Task to complete: Your task is to transcribe the lines from the start of the data below through the line containing "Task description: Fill", inclusive, exactly as they stand and without the pictures.

Source data:
►

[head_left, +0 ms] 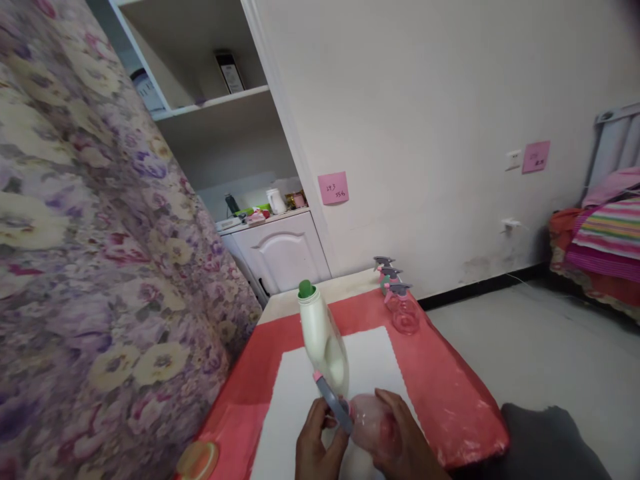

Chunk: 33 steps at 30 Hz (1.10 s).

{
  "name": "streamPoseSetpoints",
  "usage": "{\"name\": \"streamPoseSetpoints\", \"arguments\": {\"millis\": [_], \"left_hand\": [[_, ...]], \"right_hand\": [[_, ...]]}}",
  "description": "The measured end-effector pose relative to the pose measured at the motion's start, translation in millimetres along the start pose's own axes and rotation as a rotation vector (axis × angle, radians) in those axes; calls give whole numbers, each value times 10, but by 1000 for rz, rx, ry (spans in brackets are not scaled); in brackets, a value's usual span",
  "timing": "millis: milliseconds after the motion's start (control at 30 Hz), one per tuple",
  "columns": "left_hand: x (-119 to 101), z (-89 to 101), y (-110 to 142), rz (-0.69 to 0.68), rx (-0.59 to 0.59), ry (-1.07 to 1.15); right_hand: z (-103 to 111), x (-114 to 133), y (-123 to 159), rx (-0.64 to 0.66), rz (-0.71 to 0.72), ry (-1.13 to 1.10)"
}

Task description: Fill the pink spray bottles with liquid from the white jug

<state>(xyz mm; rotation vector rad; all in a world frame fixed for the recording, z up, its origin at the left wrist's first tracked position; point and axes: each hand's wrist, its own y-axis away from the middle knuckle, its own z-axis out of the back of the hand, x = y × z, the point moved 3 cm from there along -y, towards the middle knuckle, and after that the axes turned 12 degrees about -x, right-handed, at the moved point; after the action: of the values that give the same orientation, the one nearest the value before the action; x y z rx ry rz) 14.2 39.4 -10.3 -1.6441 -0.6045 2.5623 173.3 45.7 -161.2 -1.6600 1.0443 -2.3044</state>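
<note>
Both hands are at the near edge of the table over a white sheet. My right hand (406,437) is wrapped round the clear pinkish body of a spray bottle (369,417), which lies tilted on its side. The fingers of my left hand (320,440) close round the bottle's grey trigger head (334,404) with its pink nozzle tip, at the neck. Whether the head is fully seated on the neck, I cannot tell. Just beyond stands a pale green jug (319,330) with a green piece in its mouth.
Several spray bottles (404,317) with grey trigger heads stand in a row at the table's far right. The white sheet (285,380) lies on a red table cover (450,393). A round lid-like object (198,460) sits at the near left. A floral curtain (125,267) hangs along the left.
</note>
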Motion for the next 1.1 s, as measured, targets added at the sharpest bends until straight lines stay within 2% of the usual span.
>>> {"name": "streamPoseSetpoints", "arguments": {"millis": [200, 333, 567, 767, 933, 1000, 1100], "left_hand": [[62, -30, 12, 155, 11, 99], [77, -39, 18, 147, 32, 92], [93, -49, 36, 195, 15, 138], [17, -37, 24, 216, 20, 195], [-3, -61, 24, 244, -4, 248], [11, -75, 29, 242, -6, 250], [35, -85, 37, 252, -3, 253]], "right_hand": [[19, 21, 4, -12, 30, -71], [70, 39, -4, -1, 107, -100], [98, 86, -13, -46, 118, -105], [80, 121, 6, -19, 72, -176], [43, 105, 77, -42, -126, -220], [70, 88, 66, -79, -86, -181], [117, 65, 27, -87, 75, -105]]}}
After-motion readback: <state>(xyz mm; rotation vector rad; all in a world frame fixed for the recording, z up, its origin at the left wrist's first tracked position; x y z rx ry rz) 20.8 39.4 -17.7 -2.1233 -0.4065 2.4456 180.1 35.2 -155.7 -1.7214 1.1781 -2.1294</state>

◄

Exercise result:
[head_left, +0 ms] 

Chunk: 33 steps at 30 Hz (1.10 s).

{
  "name": "streamPoseSetpoints",
  "usage": "{\"name\": \"streamPoseSetpoints\", \"arguments\": {\"millis\": [_], \"left_hand\": [[_, ...]], \"right_hand\": [[_, ...]]}}",
  "description": "The measured end-effector pose relative to the pose measured at the motion's start, translation in millimetres along the start pose's own axes and rotation as a rotation vector (axis × angle, radians) in those axes; calls give whole numbers, each value times 10, but by 1000 for rz, rx, ry (spans in brackets are not scaled); in brackets, a value's usual span",
  "timing": "millis: milliseconds after the motion's start (control at 30 Hz), one per tuple",
  "columns": "left_hand: x (-119 to 101), z (-89 to 101), y (-110 to 142), rz (-0.69 to 0.68), rx (-0.59 to 0.59), ry (-1.07 to 1.15); right_hand: z (-103 to 111), x (-114 to 133), y (-123 to 159), rx (-0.64 to 0.66), rz (-0.71 to 0.72), ry (-1.13 to 1.10)"
}

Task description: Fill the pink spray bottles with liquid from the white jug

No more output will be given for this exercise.